§ Activity: Somewhere below is a line with "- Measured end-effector" and, later, a line with "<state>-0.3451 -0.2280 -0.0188"; repeat those two lines and all the lines between them, exactly as they are.
────
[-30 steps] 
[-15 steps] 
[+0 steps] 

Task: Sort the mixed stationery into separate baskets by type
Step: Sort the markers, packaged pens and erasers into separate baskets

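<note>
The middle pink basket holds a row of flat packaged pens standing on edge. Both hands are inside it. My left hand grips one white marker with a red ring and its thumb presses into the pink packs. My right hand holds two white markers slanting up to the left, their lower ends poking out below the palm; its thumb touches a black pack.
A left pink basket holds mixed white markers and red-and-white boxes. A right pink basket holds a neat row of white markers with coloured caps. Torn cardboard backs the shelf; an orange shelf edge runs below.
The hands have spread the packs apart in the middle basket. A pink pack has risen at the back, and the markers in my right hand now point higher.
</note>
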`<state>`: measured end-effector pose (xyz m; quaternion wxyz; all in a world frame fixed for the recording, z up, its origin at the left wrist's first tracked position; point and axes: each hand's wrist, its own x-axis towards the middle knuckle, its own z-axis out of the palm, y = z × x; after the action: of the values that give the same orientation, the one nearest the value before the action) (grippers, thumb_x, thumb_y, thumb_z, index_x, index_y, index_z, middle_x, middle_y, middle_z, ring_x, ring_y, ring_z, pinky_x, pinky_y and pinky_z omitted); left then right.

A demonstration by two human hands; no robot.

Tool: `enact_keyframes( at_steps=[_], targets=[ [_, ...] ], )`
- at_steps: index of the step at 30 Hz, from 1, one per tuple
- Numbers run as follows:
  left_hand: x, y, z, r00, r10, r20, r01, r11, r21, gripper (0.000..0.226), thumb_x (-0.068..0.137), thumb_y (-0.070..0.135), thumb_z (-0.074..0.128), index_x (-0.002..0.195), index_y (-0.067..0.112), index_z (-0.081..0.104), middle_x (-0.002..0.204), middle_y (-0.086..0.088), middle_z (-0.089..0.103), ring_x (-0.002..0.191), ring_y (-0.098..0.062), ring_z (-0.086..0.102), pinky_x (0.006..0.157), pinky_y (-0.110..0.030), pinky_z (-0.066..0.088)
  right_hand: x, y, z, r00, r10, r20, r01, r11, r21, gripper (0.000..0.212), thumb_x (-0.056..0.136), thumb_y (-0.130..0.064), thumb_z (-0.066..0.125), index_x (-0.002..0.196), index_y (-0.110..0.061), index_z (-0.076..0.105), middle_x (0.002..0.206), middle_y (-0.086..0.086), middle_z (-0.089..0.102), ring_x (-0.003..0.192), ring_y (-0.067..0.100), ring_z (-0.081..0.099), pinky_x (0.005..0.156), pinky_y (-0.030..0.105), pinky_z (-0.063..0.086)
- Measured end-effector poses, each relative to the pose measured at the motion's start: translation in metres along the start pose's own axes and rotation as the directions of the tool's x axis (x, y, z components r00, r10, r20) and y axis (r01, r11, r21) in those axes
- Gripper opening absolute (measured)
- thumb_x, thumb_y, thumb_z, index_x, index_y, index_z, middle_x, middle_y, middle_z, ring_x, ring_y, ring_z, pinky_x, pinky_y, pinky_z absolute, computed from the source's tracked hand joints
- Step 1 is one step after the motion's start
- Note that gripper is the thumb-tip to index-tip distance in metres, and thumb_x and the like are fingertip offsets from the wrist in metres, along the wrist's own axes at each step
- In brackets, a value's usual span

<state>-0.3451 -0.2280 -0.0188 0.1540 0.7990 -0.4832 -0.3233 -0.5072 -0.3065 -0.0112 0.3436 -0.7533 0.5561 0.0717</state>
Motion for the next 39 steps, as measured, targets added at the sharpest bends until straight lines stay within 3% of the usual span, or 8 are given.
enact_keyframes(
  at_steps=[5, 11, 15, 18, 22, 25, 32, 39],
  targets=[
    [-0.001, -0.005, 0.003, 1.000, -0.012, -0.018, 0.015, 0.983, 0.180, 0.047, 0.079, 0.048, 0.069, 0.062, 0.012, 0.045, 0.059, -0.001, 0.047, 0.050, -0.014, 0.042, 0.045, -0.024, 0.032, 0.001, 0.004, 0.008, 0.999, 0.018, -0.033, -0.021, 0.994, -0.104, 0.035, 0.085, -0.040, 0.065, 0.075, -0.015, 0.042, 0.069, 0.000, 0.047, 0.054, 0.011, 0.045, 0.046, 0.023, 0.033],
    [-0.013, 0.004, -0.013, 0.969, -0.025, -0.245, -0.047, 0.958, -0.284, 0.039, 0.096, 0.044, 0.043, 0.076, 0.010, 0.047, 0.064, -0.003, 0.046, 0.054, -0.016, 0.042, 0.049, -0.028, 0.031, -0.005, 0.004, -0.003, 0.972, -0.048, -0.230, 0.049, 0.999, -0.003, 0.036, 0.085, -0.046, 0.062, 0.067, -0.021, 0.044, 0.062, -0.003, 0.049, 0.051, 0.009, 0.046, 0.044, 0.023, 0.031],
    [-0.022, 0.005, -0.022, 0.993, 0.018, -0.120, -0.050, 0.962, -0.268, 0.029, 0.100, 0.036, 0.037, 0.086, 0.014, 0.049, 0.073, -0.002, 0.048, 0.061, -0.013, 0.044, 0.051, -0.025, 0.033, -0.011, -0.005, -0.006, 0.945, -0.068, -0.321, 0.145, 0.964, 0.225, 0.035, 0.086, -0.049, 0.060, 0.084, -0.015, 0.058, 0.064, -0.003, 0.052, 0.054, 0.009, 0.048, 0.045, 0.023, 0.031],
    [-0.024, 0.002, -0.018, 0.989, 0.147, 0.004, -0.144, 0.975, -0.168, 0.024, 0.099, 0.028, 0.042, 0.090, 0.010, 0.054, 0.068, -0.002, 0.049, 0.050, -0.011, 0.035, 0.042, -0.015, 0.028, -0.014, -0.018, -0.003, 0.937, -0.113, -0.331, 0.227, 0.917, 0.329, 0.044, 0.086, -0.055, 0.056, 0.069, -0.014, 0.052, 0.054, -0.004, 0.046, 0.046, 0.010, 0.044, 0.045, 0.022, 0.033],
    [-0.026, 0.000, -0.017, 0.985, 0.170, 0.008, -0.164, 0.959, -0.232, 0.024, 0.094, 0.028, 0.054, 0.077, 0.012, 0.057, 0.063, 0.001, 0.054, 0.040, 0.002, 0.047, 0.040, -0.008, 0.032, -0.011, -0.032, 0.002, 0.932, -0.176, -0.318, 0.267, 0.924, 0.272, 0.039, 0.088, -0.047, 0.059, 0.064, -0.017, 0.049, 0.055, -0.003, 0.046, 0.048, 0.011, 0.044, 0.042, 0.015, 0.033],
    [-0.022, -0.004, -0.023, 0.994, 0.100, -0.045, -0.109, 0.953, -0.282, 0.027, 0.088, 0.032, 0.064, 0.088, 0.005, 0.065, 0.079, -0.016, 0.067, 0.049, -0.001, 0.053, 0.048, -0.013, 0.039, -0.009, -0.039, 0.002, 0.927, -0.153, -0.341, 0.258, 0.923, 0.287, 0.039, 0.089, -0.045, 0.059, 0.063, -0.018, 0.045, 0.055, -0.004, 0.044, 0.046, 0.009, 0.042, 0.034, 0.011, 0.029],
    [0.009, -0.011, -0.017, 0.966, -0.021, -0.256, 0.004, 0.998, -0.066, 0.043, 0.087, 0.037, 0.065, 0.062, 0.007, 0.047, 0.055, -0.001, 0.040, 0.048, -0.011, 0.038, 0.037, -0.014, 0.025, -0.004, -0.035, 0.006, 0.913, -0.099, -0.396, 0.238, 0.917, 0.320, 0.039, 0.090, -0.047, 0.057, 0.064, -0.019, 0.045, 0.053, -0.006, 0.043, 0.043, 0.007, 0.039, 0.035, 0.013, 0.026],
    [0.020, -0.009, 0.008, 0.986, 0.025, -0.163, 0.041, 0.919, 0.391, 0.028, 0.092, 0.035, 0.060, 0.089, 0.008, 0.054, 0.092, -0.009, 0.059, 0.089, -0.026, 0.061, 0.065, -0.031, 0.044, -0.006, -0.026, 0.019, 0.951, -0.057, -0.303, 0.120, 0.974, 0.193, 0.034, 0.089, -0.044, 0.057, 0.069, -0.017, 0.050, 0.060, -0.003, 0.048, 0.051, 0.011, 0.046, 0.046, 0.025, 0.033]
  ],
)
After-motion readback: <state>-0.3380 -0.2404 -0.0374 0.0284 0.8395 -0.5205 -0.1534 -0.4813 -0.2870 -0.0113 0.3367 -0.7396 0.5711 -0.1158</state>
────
§ Reply to the exercise:
- Measured end-effector poses, each relative to the pose measured at the motion's start: translation in metres along the start pose's own axes and rotation as the directions of the tool's x axis (x, y, z components r00, r10, r20) and y axis (r01, r11, r21) in those axes
- Gripper opening absolute (measured)
- thumb_x, thumb_y, thumb_z, index_x, index_y, index_z, middle_x, middle_y, middle_z, ring_x, ring_y, ring_z, pinky_x, pinky_y, pinky_z absolute, computed from the source's tracked hand joints
- Step 1 is one step after the motion's start
- Note that gripper is the thumb-tip to index-tip distance in metres, and thumb_x and the like are fingertip offsets from the wrist in metres, along the wrist's own axes at each step
- In brackets, a value's usual span

<state>-0.3451 -0.2280 -0.0188 0.1540 0.7990 -0.4832 -0.3233 -0.5072 -0.3065 -0.0112 0.3436 -0.7533 0.5561 0.0717</state>

Work on the exercise is now concluded.